Was bedeutet das?
Eine verminderte Hautelastizität zeigt sich, wenn eine an Hals oder Schulter angehobene Hautfalte nur langsam wieder zurückgeht, statt sofort zu verstreichen. Sie ist ein Anzeichen und keine eigene Krankheit, aber ein wichtiges Zeichen für einen Flüssigkeitsmangel (Dehydration) des Pferdes. Ursachen sind oft zu geringes Trinken, hoher Flüssigkeitsverlust durch Durchfall, starkes Schwitzen oder Fieber sowie Erkrankungen, bei denen das Pferd nicht ausreichend trinkt. Weil ein Flüssigkeitsmangel den Kreislauf und die Organe belastet, ist eine stehende Hautfalte ein ernst zu nehmendes Warnsignal. Achten Sie zusätzlich darauf, ob die Schleimhäute trocken und klebrig wirken, ob das Pferd matt ist und wie viel es trinkt und frisst, um das Ausmaß der Austrocknung besser einzuschätzen.
Worauf Sie achten sollten
Achten Sie auf Hautfalte und Begleitzeichen:
- langsam zurückgehende Hautfalte
- trockene Schleimhäute
- eingefallene Augen
- Durchfall oder verminderte Wasseraufnahme
Verminderte Hautelastizität beim Pferd: Wann muss ich zum Tierarzt?

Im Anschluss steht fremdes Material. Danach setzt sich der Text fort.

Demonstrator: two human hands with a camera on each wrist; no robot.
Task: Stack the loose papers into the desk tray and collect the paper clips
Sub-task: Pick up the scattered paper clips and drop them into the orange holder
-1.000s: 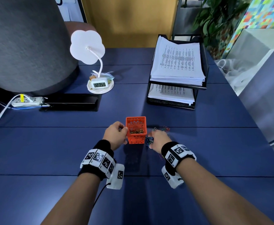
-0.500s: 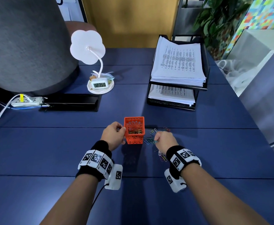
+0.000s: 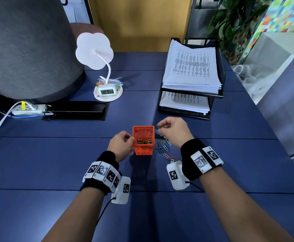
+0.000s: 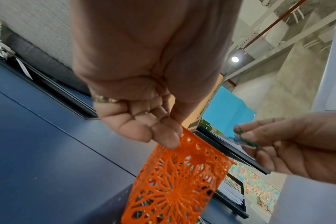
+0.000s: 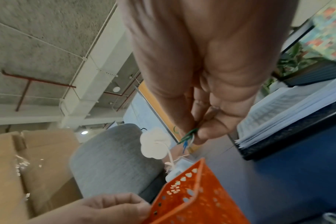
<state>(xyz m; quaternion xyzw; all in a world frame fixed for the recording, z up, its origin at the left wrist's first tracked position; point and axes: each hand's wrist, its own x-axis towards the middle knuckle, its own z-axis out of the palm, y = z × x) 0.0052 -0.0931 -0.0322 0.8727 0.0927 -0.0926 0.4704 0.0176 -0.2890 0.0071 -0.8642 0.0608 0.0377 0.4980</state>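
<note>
Paper clips (image 3: 164, 151), in several colours, lie scattered on the blue desk (image 3: 55, 163) just below and in front of the right hand (image 3: 175, 131), between it and the orange basket (image 3: 143, 140). That hand is raised off the desk beside the basket's right rim, with thumb and fingertips pinched together on a few held clips (image 5: 187, 138), green and blue ones among them; the left wrist view shows the same small bunch (image 4: 246, 140) gripped at the fingertips. The left hand (image 3: 121, 145) grips the basket's left wall at the rim, fingers curled over the edge (image 4: 163, 136), and a ring shows on 1 finger. The basket stands upright on the desk between the 2 hands, and gold and coloured clips already lie in its bottom. Beyond the right hand, well apart from it, stands a black 2-tier desk tray (image 3: 219, 95); printed papers (image 3: 191, 67) are stacked on its top level and a thinner stack lies on the lower level. Beyond the left hand stand a white flower-shaped lamp (image 3: 94, 51) with a small digital clock (image 3: 107, 91) on its base, and further to that hand's left a power strip (image 3: 28, 109).
</note>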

Bei deutlich verminderter Hautelastizität sollten Sie zeitnah den Tierarzt rufen, da eine Austrocknung dahintersteckt, die behandelt werden muss. Trinkt das Pferd wenig, hat es Durchfall oder schwitzt es stark, und geht die Hautfalte verzögert zurück, ist eine rasche Untersuchung wichtig. Ein sofortiger Notfall liegt vor, wenn eine stehende Hautfalte mit Schwäche, mattem Blick, trockenen Schleimhäuten oder Festliegen einhergeht. Ebenso dringend ist eine Austrocknung, die mit Kolikanzeichen wie Umsehen zum Bauch, Scharren oder Wälzen verbunden ist. Dann rufen Sie umgehend den Tierarzt und warten nicht ab. Bieten Sie dem Pferd bis dahin frisches, sauberes Wasser an, beobachten Sie das Trinkverhalten und vermeiden Sie zusätzliche Belastung, bis Hilfe eintrifft.